O que era uma ansiedade para a Prefeitura de Iporá foi conseguido nesta semana. O juiz Avenir Passos, da 3ª Vara das Fazendas Públicas deu a liminar em ação impetrada pelo município de Iporá. Foi questonada na Ação a exigência do estado de pedir Certidão em assuntos de transporte escolar para permitir a transferência de recursos. A Administração Municipal de Iporá esteve amargando por um transtorno de documentação pelo qual não tinha a menor culpa. É que para a firmatura de convênios entre o Município e o Estado, com vistas às obras e benefícios, esteve sendo exigida uma certidão de regularidade do município com o transporte escolar de alunos da rede estadual.

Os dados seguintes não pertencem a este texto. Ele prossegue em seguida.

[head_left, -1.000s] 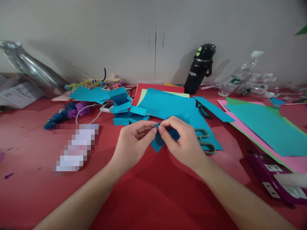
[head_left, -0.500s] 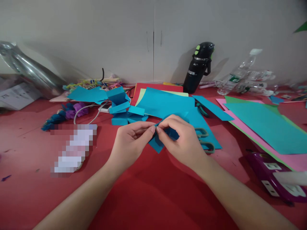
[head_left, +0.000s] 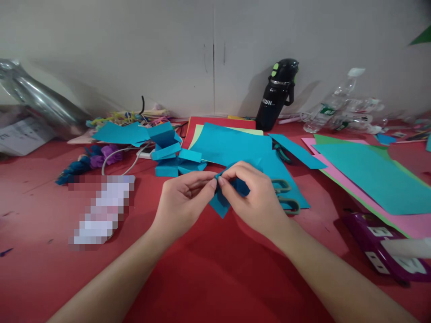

Ora, quem atualmente transporta estes alunos não é a Prefeitura. É o próprio Estado e não há como existir uma certidão desta natureza. A exigência foge à lógica. O impasse está estabelecido. O asfalto prometido e outros benefícios esperados dependem da documentação prevista em Lei. O Estado não abre mão da exigência.
Foi sugerido que se entre na Justiça para a garantia da vinda do recurso por meio de Convênio. Mas na Comarca de Iporá o Juiz Dr. Lucas Lagares negou ao município a Liminar que suspenderia a exigência e que, conforme um pré-entendimento com o Estado, este nem recorreria da ação, para haver as condições legais de assinatura de Convênio. Em seguida o prefeito José Antônio entrou com a mesma ação no Tribunal de Justiça. E agora houve a manifestação favorável. A Prefeitura tem agora estes últimos dias de junho para a firmatura dos convênios com o Estado.